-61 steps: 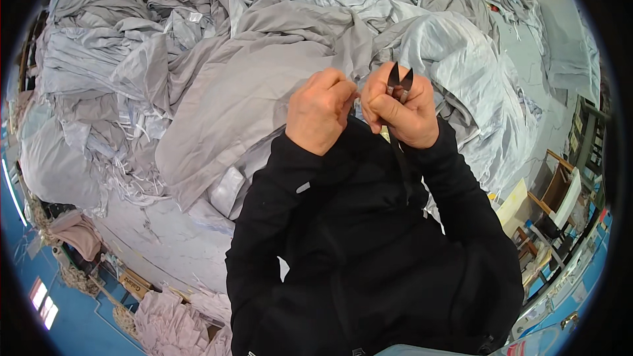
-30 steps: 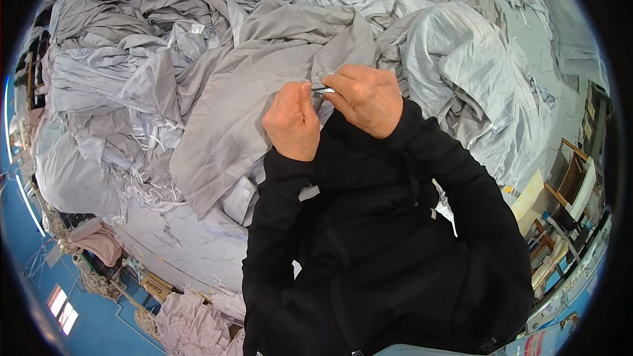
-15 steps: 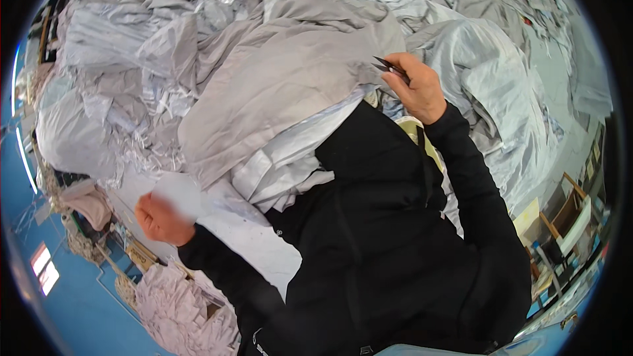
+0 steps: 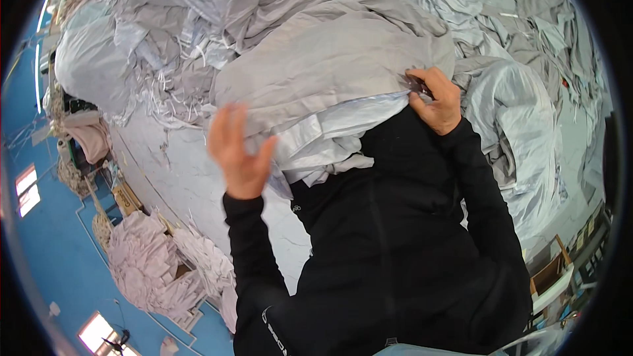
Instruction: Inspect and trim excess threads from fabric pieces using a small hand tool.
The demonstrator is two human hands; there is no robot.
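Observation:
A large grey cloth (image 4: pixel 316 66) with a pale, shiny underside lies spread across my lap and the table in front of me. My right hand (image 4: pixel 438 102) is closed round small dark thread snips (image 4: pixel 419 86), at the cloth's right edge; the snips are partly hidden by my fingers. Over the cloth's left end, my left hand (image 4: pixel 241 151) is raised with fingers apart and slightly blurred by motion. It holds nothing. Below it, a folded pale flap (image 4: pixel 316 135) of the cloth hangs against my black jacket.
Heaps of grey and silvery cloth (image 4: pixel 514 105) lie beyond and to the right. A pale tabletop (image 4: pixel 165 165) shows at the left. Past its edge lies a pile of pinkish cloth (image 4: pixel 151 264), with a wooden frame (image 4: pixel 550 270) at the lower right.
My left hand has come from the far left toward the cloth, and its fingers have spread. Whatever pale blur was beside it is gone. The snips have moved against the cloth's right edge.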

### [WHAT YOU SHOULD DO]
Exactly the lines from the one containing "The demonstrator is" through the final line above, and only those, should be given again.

### [THE ANSWER]
The demonstrator is two human hands; there is no robot.
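Observation:
A large grey cloth (image 4: pixel 316 66) with a pale, shiny underside lies spread across my lap and the table in front of me. My right hand (image 4: pixel 438 102) is closed round small dark thread snips (image 4: pixel 419 86), at the cloth's right edge; the snips are partly hidden by my fingers. Over the cloth's left end, my left hand (image 4: pixel 241 151) is raised with fingers apart and slightly blurred by motion. It holds nothing. Below it, a folded pale flap (image 4: pixel 316 135) of the cloth hangs against my black jacket.
Heaps of grey and silvery cloth (image 4: pixel 514 105) lie beyond and to the right. A pale tabletop (image 4: pixel 165 165) shows at the left. Past its edge lies a pile of pinkish cloth (image 4: pixel 151 264), with a wooden frame (image 4: pixel 550 270) at the lower right.
My left hand has come from the far left toward the cloth, and its fingers have spread. Whatever pale blur was beside it is gone. The snips have moved against the cloth's right edge.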

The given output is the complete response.